What is expected:
Output the data verbatim, minus the images.

Data segment:
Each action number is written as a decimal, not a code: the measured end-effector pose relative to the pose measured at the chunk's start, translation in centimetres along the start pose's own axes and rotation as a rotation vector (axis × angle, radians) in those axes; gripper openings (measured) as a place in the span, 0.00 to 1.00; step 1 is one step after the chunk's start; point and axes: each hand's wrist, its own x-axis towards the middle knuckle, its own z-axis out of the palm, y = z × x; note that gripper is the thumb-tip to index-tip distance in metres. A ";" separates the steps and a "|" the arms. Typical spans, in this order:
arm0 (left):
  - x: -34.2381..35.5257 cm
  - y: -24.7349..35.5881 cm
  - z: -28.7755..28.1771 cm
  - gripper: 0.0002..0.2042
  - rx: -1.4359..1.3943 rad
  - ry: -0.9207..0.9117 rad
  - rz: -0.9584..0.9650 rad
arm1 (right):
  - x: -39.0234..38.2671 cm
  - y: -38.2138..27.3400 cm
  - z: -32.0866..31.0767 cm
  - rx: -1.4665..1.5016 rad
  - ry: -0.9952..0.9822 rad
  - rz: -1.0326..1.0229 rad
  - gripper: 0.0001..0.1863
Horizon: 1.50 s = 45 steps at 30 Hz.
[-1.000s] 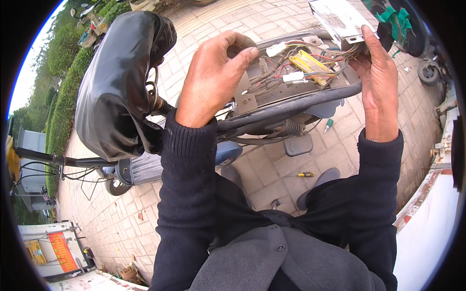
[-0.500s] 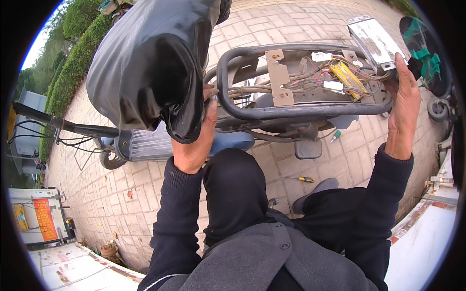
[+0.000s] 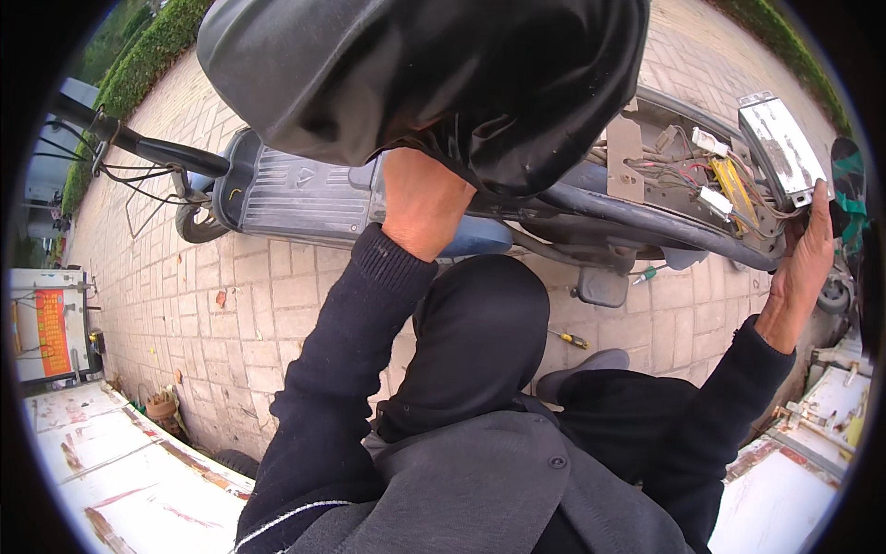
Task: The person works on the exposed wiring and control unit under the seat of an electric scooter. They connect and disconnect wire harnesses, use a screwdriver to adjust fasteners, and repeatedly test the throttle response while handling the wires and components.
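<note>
A black, glossy scooter seat (image 3: 443, 74) fills the upper middle, over the left part of the scooter's tubular frame (image 3: 646, 222). My left hand (image 3: 425, 208) grips it from beneath, with the fingers hidden under its loose cover. At the far right my right hand (image 3: 806, 258) holds the lower end of a scuffed silver controller box (image 3: 783, 143), thumb along its near edge. The box stands tilted at the frame's right end. Beside it lie tangled wires, white connectors (image 3: 715, 200) and a yellow part (image 3: 734, 194).
The scooter's ribbed footboard (image 3: 295, 189) and black steering column (image 3: 166, 152) extend left. On the paving lie a yellow-handled screwdriver (image 3: 572, 340) and a small green-and-white item (image 3: 648, 274). White, rust-marked panels (image 3: 120, 452) border the lower left and right. A hedge (image 3: 152, 55) runs at upper left.
The seat has moved right with my left hand, now covering the left part of the frame. My right hand still holds the controller box. The whole view has shifted.
</note>
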 end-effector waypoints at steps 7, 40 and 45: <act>0.3 -0.5 0.3 0.22 0.139 -0.086 0.150 | -0.8 -1.0 0.9 0.061 -0.044 -0.011 0.19; 2.2 1.8 -3.4 0.14 -0.207 -0.324 -0.147 | -1.9 -0.5 1.5 0.139 0.053 -0.012 0.25; 2.8 6.9 -7.2 0.07 -0.337 -0.071 -0.080 | -1.4 -0.2 1.2 0.222 0.025 0.051 0.25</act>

Solution to the exercise:
Each action number is written as a decimal, not a code: the measured end-effector pose relative to the pose measured at the chunk's start, translation in centimetres along the start pose's own axes and rotation as a rotation vector (axis × angle, radians) in those axes; gripper openings (measured) as a place in the span, 0.00 to 1.00; step 1 is one step after the chunk's start; point and axes: each hand's wrist, its own x-axis towards the middle knuckle, its own z-axis out of the palm, y = z × x; note that gripper is the thumb-tip to index-tip distance in metres. A ";" separates the steps and a "|" the arms. Typical spans, in this order:
arm0 (left):
  - x: -34.2381..35.5257 cm
  - y: -24.7349..35.5881 cm
  - z: -28.7755..28.1771 cm
  - gripper: 0.0002..0.2042
  - rx: -1.4359..1.3943 rad
  - ry: -0.9207..0.9117 rad
  - rz: -0.9584..0.9650 rad
arm1 (right):
  - x: -39.0234..38.2671 cm
  - y: -38.2138..27.3400 cm
  - z: -32.0866..31.0767 cm
  - rx: -1.4665..1.5016 rad
  - ry: -0.9952..0.9822 rad
  - rz: -1.0326..1.0229 rad
  - gripper: 0.0001..0.1863
Horizon: 1.50 s = 45 steps at 30 Hz.
[-1.000s] 
[-0.500s] 
[+0.000s] 
Task: The person works on the exposed wiring and control unit under the seat of an electric scooter. They connect and disconnect wire harnesses, use a screwdriver to adjust fasteners, and repeatedly test the throttle response while handling the wires and components.
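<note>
A black, glossy scooter seat (image 3: 443, 74) fills the upper middle, over the left part of the scooter's tubular frame (image 3: 646, 222). My left hand (image 3: 425, 208) grips it from beneath, with the fingers hidden under its loose cover. At the far right my right hand (image 3: 806, 258) holds the lower end of a scuffed silver controller box (image 3: 783, 143), thumb along its near edge. The box stands tilted at the frame's right end. Beside it lie tangled wires, white connectors (image 3: 715, 200) and a yellow part (image 3: 734, 194).
The scooter's ribbed footboard (image 3: 295, 189) and black steering column (image 3: 166, 152) extend left. On the paving lie a yellow-handled screwdriver (image 3: 572, 340) and a small green-and-white item (image 3: 648, 274). White, rust-marked panels (image 3: 120, 452) border the lower left and right. A hedge (image 3: 152, 55) runs at upper left.
The seat has moved right with my left hand, now covering the left part of the frame. My right hand still holds the controller box. The whole view has shifted.
</note>
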 end-effector waypoints at steps 7, 40 and 45: <act>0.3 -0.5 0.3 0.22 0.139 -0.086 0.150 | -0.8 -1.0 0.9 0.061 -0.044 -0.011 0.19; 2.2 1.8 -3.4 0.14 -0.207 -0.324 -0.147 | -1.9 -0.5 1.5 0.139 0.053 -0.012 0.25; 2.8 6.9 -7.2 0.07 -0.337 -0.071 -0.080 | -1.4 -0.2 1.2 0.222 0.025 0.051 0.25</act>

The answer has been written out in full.